The classic model of sexual harassment, according to feminist ideologues, is the Big Boss asking sexual favors of a female subordinate. In feminist dogma, this “power relationship” automatically creates such a hostile work environment that the Big Boss need not threaten the woman in order to be guilty of the sin of sexual harassment. That’s exactly the model of Bill Clinton and Paula Jones, a minimum-wage clerk with limited education, just two months on the job, being summoned by His Honor the Governor, and even escorted to His Presence by the state police. Anita Hill, on the other hand, was a lawyer who knew her rights and who could not have been fired from her civil service job.
The feminists are now alleging that Paula Jones should be disbelieved because her case is assisted by some of Bill Clinton’s enemies. Well, well! Anita Hill was surrounded, promoted, and coached by feminists and liberals who had identifiably political motives to block the confirmation of Clarence Thomas as Supreme Court Justice. Anybody who attended the Thomas confirmation hearings would have seen the whole assortment of feminists and liberals clustered around her, including the National Organization for Women, the National Abortion Rights League, and the staffs of Senators Ted Kennedy and Howard Metzenbaum.

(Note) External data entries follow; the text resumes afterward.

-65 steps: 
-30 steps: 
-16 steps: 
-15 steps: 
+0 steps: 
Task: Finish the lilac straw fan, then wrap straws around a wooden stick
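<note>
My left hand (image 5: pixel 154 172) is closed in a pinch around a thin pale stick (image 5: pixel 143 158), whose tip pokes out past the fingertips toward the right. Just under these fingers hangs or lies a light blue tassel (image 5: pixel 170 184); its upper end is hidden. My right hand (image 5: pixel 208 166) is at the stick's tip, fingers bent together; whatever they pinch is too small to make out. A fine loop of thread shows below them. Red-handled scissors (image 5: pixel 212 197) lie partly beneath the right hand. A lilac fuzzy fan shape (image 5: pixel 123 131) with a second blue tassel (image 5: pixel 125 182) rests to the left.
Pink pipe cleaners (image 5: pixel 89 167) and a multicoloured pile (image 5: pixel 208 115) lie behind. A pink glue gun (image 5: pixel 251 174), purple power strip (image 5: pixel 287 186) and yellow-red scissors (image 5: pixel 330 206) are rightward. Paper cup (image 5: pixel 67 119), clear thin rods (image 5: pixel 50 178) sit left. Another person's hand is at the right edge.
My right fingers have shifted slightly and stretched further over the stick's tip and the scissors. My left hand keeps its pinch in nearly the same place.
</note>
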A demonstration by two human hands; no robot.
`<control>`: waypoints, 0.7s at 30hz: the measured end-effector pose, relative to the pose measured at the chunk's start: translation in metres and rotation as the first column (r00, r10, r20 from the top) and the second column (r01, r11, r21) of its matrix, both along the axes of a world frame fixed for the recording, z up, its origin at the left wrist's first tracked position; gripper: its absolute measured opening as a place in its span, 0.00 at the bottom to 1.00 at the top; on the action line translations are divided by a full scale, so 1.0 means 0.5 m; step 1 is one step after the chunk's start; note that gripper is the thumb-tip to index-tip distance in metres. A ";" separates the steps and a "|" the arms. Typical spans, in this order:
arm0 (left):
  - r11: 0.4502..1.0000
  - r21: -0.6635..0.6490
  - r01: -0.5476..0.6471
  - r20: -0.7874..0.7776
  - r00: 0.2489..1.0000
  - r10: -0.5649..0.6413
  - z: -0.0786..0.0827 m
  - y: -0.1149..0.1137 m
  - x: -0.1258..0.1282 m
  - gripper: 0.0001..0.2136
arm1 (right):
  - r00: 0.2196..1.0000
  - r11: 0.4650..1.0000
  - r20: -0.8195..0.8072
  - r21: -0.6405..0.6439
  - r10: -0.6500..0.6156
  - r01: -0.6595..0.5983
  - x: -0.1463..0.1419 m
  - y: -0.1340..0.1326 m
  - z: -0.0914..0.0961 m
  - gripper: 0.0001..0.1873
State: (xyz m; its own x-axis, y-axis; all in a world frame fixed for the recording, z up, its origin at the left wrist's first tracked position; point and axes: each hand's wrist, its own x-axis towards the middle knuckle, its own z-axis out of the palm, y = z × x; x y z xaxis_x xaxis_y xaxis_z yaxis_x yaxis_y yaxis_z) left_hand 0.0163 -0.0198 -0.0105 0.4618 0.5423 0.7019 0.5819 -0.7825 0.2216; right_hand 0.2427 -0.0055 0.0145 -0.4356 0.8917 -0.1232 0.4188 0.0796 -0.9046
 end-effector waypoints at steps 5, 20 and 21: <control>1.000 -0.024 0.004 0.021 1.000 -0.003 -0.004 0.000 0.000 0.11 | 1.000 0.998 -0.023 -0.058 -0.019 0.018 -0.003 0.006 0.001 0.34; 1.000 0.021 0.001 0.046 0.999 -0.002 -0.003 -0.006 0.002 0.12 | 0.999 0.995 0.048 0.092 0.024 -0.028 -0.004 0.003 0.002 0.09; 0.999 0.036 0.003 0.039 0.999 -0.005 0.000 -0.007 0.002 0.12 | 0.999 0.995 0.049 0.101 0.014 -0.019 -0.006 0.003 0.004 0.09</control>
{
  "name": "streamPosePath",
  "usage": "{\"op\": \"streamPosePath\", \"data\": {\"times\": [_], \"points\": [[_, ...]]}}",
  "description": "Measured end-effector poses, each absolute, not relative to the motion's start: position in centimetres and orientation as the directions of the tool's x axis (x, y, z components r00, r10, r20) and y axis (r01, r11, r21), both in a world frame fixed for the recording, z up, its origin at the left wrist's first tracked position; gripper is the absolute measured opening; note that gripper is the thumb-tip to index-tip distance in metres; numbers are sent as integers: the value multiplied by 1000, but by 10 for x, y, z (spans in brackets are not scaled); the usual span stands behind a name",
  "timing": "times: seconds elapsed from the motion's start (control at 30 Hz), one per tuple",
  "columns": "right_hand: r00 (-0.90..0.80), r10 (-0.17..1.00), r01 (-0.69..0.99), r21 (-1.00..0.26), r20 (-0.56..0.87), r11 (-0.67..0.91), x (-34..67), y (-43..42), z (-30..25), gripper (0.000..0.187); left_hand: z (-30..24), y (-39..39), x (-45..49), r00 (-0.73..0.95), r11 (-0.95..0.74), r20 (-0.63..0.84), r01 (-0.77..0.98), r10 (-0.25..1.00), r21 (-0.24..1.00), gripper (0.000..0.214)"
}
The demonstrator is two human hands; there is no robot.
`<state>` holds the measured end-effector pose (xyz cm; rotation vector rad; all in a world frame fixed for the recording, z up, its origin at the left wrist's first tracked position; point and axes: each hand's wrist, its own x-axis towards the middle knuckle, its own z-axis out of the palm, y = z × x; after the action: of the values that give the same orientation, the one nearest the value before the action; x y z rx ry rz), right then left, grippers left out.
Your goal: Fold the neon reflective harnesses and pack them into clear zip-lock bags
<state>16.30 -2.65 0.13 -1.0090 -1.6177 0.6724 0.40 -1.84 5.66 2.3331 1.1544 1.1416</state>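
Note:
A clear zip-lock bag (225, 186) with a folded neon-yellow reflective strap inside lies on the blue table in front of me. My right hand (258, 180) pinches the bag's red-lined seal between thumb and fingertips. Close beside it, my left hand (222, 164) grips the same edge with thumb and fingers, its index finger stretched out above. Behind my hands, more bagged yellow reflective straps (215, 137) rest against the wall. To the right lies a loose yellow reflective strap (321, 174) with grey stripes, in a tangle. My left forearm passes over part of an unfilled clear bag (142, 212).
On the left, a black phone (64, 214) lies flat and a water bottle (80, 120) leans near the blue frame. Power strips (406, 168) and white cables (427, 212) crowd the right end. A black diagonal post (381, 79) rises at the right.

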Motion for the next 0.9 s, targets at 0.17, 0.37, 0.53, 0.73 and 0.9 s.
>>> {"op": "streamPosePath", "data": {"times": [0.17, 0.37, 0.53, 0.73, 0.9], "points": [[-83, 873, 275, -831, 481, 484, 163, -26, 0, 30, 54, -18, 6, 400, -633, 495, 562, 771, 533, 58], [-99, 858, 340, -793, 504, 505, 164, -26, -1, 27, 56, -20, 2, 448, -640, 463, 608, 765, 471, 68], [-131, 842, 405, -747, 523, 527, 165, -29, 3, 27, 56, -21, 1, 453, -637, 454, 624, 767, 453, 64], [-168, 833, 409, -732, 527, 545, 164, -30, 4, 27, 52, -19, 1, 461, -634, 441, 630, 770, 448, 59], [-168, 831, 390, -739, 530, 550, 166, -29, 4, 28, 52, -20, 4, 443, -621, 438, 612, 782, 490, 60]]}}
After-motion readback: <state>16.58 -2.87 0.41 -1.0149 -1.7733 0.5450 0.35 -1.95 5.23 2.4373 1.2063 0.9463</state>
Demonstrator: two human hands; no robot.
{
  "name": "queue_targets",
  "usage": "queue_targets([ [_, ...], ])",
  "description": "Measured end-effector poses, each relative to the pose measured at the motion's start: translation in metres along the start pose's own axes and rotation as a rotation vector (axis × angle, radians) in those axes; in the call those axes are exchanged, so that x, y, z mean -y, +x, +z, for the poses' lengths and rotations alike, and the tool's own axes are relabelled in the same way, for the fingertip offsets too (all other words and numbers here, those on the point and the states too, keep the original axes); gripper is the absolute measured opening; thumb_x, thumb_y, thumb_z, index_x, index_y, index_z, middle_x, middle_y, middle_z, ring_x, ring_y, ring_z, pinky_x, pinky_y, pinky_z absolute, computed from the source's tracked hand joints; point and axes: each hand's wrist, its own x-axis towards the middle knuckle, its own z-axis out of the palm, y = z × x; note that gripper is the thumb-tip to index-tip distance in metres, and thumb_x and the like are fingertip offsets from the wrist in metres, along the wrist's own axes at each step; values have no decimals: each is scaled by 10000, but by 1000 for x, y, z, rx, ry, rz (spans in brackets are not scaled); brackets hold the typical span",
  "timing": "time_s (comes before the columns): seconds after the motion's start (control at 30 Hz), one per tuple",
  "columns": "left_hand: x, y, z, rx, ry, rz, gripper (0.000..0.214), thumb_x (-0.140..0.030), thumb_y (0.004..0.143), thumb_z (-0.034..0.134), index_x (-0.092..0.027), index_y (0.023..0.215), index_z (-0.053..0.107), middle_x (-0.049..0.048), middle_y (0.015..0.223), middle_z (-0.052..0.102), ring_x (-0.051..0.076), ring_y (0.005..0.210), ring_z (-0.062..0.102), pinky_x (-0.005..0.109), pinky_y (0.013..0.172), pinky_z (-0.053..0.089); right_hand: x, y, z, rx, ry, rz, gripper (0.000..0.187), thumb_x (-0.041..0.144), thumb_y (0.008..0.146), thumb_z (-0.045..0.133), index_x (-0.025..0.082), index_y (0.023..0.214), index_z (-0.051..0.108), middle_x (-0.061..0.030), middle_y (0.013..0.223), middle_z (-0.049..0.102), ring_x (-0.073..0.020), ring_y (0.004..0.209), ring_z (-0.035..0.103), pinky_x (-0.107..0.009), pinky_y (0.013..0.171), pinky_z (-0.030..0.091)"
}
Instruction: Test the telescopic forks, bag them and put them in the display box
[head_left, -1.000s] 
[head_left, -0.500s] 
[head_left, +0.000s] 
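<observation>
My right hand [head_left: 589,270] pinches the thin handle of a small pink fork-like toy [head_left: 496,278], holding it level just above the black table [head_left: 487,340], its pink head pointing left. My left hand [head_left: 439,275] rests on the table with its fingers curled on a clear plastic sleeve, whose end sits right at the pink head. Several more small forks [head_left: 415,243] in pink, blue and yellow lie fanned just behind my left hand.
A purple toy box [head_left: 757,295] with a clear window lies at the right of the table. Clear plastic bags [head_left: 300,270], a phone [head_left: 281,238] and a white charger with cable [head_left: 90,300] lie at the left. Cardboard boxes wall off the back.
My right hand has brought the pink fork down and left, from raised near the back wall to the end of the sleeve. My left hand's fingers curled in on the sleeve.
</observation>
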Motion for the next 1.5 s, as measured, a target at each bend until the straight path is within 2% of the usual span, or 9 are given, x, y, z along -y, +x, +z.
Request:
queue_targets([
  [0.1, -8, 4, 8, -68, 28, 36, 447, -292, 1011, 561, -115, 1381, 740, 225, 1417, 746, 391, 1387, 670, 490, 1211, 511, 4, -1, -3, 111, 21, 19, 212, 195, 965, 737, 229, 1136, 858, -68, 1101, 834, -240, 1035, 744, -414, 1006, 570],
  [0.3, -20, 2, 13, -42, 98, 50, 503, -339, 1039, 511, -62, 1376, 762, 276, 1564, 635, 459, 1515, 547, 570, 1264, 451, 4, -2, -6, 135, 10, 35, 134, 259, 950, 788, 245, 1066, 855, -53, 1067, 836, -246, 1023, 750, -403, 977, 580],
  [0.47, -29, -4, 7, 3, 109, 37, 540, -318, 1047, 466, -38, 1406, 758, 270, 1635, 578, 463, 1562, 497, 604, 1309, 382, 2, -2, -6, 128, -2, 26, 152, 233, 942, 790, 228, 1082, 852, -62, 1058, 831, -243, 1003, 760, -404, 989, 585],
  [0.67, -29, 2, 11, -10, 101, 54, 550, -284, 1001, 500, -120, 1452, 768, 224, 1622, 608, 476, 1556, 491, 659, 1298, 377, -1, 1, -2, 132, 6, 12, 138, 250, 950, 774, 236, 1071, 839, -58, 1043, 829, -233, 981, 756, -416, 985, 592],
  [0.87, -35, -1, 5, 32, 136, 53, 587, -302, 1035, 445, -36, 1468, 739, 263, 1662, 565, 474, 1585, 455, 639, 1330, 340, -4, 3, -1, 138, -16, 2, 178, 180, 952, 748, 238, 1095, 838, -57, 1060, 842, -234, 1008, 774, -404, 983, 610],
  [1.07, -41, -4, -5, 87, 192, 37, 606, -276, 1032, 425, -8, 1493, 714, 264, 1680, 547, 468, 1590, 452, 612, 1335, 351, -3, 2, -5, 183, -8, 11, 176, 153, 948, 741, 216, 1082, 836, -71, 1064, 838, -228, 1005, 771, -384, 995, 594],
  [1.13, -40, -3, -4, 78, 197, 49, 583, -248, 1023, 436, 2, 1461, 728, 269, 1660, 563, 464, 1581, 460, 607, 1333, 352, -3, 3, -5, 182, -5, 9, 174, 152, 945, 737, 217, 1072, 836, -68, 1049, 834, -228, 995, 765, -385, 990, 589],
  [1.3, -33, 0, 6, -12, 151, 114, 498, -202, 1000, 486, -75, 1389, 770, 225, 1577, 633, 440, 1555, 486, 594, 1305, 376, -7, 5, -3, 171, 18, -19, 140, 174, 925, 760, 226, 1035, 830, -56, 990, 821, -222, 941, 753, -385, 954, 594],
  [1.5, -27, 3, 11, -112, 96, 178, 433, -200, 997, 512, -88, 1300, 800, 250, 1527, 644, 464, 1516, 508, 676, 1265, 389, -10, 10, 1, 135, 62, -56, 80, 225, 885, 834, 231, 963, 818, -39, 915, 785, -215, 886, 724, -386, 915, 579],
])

When it comes to sexual allegations that cannot be positively proved one way or the other because no eye-witnesses exist, most people decide what is credible based on a pattern of behavior. In Clarence Thomas’s case, despite all the investigative efforts of the liberal media and the liberal Senate staff, no Second Woman was unearthed to come forward with similar charges.
On the other hand, Paula’s charges have credibility because of Clinton’s pattern of behavior. So, where are the feminists who are usually so eager to march to the tune of “he just doesn’t get it”?
Paula Jones has done more to damage and discredit Clinton than all the Republicans. As Pat Buchanan wrote: “Paula Jones may not have gotten her day in court, but she got her pound of flesh.” Clinton will go into the history books as an embarrassment to our nation.
Paula Jones has made it easy for the Republicans to treat Clinton and his propositions with the disdain they deserve. Why don’t they do it?